(Beginning of Stored data)

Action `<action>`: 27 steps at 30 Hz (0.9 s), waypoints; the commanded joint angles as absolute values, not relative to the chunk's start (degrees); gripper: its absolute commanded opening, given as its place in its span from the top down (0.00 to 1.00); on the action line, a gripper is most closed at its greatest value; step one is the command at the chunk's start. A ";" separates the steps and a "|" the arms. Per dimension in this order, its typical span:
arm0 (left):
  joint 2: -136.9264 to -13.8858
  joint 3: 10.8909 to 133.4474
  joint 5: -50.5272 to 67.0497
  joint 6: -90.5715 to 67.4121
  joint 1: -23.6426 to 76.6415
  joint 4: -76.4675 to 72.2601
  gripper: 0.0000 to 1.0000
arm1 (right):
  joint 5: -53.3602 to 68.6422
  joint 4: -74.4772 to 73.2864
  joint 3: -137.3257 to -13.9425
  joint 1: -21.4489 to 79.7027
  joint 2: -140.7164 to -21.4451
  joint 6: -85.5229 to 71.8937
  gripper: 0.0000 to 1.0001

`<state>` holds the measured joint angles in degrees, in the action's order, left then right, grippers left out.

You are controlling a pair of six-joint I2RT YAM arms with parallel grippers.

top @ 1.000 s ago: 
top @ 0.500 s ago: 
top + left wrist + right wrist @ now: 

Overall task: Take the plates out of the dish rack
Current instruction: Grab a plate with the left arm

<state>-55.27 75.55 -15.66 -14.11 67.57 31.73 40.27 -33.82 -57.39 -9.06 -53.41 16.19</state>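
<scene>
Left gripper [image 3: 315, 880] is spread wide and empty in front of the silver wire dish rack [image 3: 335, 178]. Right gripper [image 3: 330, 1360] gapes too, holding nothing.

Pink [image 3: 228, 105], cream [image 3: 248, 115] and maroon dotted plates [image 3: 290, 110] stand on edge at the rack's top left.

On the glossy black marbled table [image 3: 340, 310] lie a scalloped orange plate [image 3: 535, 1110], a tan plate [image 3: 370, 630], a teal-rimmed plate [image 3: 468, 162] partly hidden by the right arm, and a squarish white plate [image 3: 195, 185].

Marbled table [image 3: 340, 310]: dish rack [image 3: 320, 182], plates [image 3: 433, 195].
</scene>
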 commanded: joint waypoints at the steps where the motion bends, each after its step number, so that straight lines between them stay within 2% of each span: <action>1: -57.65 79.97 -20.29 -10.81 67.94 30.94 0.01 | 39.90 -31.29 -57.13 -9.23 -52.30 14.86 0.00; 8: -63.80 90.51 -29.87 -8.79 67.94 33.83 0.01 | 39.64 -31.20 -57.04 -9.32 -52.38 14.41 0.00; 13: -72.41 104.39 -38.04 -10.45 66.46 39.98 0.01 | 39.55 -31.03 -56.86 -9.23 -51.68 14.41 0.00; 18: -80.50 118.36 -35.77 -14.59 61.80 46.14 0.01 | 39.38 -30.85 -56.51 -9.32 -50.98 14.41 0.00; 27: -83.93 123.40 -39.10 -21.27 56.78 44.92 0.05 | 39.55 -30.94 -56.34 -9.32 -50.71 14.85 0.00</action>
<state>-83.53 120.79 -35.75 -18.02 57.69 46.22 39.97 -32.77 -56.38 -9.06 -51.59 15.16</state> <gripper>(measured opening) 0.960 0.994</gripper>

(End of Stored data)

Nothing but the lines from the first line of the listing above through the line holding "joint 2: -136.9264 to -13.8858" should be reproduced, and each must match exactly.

Action `<action>`: 27 steps at 30 Hz (0.9 s), waypoints; the commanded joint angles as absolute values, not relative to the chunk's start (degrees); gripper: its absolute commanded opening, given as its place in its span from the top down (0.00 to 1.00); on the action line, a gripper is most closed at its greatest value; step one is the command at the chunk's start. A ";" separates the steps and a "|" the arms. Per dimension in this order, its typical span:
arm0 (left):
  joint 2: -136.9264 to -13.8858

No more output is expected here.